Experiencing God’s favor and redemption is not an event that has a prerequisite. God is a gracious God and keeps meeting people where they are in life. When people come to seek healing, we need heroes of faith like Elisha to reflect a gracious God. People can tend to assume so much about an unbeliever when they come seeking faith and healing, much like Israel’s king in this story, who panics and thinks that Naaman’s country is out to get him. So many churches and christians act this way. They think that any unbeliever is out to tear down the faith and deconstruct religion. We are in need of Elisha’s who will step out in faith and show enough grace to minister to someone different from himself. With all the history of God reaching out to people, even when they were not seeking Him, it only makes sense that a religion based on being like this God would mimic this characteristic. Jesus told us to be “holy as your heavenly Father is holy (Matthew 5:48),” reflecting what was found in the Torah (Leviticus 11:44). God is not in the business of asking people to become holy before knowing Him. He wants them to know Him and be holy in response to His healing and faithfulness.

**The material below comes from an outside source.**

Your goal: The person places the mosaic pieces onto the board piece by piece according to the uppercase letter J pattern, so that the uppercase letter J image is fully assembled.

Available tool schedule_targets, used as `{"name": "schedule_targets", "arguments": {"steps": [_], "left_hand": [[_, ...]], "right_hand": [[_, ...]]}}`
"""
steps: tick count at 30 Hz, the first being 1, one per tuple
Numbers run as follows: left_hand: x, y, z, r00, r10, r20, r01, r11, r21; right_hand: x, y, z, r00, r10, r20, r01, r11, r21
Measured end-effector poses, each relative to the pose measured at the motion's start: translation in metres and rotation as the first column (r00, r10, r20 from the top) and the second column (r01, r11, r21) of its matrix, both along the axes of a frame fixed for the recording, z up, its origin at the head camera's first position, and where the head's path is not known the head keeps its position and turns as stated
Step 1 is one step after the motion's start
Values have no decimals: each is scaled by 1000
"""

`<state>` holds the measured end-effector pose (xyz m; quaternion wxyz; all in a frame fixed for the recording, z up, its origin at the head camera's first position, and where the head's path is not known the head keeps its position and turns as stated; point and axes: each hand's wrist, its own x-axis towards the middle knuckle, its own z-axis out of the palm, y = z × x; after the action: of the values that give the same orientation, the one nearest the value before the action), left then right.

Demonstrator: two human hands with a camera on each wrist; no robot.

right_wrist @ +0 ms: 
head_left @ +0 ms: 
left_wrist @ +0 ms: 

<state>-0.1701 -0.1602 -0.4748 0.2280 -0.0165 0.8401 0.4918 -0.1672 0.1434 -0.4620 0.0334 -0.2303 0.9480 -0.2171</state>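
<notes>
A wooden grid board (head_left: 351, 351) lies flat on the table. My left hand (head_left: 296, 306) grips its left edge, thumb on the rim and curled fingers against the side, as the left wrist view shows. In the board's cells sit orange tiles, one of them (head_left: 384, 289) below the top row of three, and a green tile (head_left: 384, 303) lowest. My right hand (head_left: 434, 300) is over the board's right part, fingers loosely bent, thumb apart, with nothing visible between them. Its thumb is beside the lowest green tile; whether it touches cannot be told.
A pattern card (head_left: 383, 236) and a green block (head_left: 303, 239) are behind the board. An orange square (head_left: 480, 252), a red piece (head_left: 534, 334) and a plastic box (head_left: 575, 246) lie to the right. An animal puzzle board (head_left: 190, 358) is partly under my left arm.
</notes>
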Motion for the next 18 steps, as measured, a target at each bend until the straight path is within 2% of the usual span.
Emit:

Living in today’s culture, we know that people are disconnected at an unprecedented spiritual and emotional level. The question is not how are they going to help themselves. The question is who will show them a better way. People of faith are existing in a divine moment where God is priming us for showing them a better way of relating to each other. We cannot continue to expect the church doors to be a filter keeping the holiness in and the impure out. It should be where the hurting people enter and are healed. It can be a place where people become healers instead of judgers. It can be a place that produces a movement that will make the world a better place.

When Naaman is healed, it comes as a surprise, because he thinks that Elisha is not taking him seriously, but what actually was happening was that Naaman’s pride was being challenged. He was supposed to be a mighty warrior. Where was the great challenge to put him in the history books as the achiever of his own healing. Dipping into a nasty river was not the image he had made for himself. Once he tries it, surrenders to a lower position, and is given the healing, he sees God as a provider. He starts to shed the false image he made for himself. The mighty warrior he wanted to be honored was transformed into someone better.

We have a chance to show people a better image to go for. We have something God has for us. Are we showing people what that looks like. Are we showing them something admirable, or showing them the door to get out? To be the heroes that God wants us to be, we have to be filled with love and grace to carry out the truth that we have been given. If we reflect what Elisha reflected, we will see people connect and become whole people.